Porcupine Bank is a raised area on the Irish continental shelf, approximately 200 km west of Ireland. It is 200 m below sea level at its highest.

== Etymology ==
The name comes from the bank's discovery in 1862 by HMS Porcupine, a British sail and paddle-wheel ship used mainly for surveying.

== Location and features ==
Porcupine Bank is located on Ireland's continental shelf, on the fringes of the Atlantic Ocean approximately 200 km west of Ireland.

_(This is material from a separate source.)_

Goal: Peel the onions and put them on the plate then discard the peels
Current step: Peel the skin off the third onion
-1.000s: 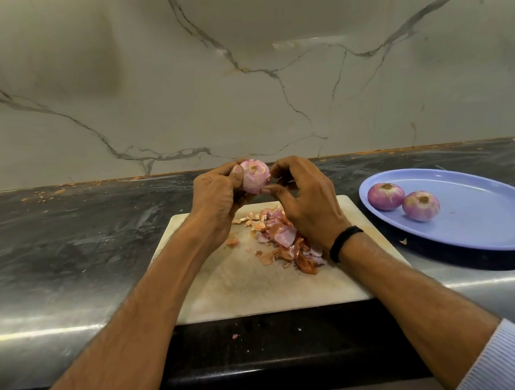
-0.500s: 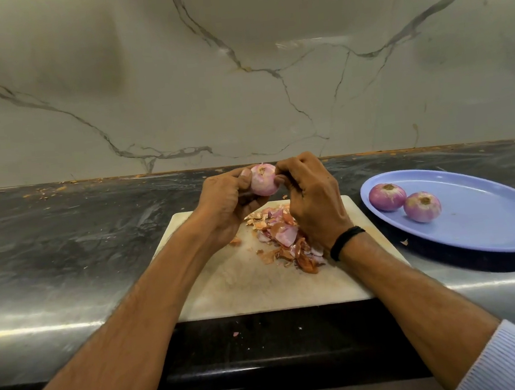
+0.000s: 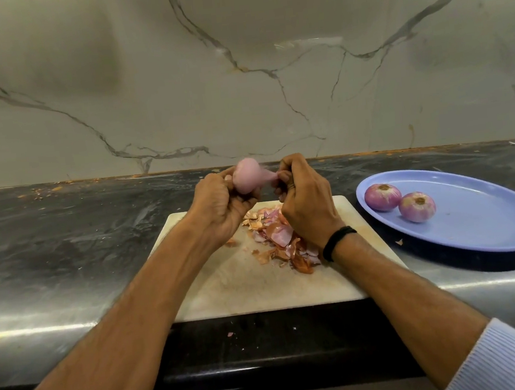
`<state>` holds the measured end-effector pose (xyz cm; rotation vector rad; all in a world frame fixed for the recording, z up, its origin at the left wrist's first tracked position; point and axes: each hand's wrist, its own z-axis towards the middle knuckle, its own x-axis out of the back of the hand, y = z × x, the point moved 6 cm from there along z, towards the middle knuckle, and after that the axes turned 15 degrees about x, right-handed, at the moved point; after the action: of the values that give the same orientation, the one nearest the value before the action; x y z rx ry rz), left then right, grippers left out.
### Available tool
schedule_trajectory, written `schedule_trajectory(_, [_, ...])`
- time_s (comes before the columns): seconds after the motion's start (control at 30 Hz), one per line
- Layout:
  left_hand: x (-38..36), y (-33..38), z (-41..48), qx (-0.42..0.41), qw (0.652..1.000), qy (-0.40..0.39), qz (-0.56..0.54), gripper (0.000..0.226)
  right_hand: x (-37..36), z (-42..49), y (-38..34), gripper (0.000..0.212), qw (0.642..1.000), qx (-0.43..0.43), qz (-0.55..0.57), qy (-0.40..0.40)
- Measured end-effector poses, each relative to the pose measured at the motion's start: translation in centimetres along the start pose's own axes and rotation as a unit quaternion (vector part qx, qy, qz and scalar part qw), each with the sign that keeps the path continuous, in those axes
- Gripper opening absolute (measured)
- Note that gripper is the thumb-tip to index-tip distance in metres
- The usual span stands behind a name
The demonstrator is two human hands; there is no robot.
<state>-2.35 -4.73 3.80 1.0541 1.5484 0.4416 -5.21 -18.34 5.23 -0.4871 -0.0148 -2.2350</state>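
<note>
My left hand (image 3: 219,204) grips a pale pink onion (image 3: 245,176) above the far edge of the white cutting board (image 3: 233,288). My right hand (image 3: 304,199) pinches a strip of pink skin (image 3: 269,177) that stretches from the onion to its fingertips. A heap of onion peels (image 3: 281,239) lies on the board under my hands. To the right, a blue plate (image 3: 485,220) holds two peeled onions, one on the left (image 3: 382,197) and one beside it (image 3: 417,207).
The board lies on a dark marble counter (image 3: 66,244) with a marble wall behind. Small peel scraps dot the back edge of the counter (image 3: 45,191), and the dark ledge (image 3: 232,334) below the board.
The onion has been turned in my left hand, hiding its cut end. My right hand has pulled away to the right, drawing a strip of skin off the onion.
</note>
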Motion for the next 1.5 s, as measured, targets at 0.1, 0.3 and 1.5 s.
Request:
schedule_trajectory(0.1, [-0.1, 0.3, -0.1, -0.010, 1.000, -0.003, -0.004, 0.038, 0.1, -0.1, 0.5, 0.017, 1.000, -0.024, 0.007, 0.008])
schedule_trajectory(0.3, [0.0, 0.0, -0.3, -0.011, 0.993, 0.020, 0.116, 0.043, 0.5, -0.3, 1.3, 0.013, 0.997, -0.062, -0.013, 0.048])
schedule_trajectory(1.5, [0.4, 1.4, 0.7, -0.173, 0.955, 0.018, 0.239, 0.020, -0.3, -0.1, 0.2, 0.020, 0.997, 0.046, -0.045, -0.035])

The relatively raised area of seabed, 200 m below sea level at its highest, lies between the deep-water Porcupine Seabight and Rockall Trough.

Porcupine Bank has also been identified with Brasil (also called Hy-Brasil), a phantom island of Irish myth located at approximately the same place as the bank, which was recorded on maps throughout the late Middle Ages. In 1870, eight years after Porcupine Bank's discovery, a paper was read to the Geological Society of Ireland suggesting this identification. The suggestion has since appeared more than once, e.g., in an 1883 edition of Notes and Queries.

== Biological significance ==
The northern and western slopes of the bank feature species of cold-water corals.

According to Dr. Anthony Grehan of the National University of Ireland, Galway, the virtually untouched site could benefit dwindling fish stocks and possibly aid medical research.

"These are by far the most pristine, thriving and hence spectacular examples of cold-water coral reefs that I've encountered in almost ten years of study in Irish waters. There is also evidence of recent recruitment of corals and many other reef animals in the area suggesting this area is an important source of larvae supply to other areas further along the Porcupine Bank."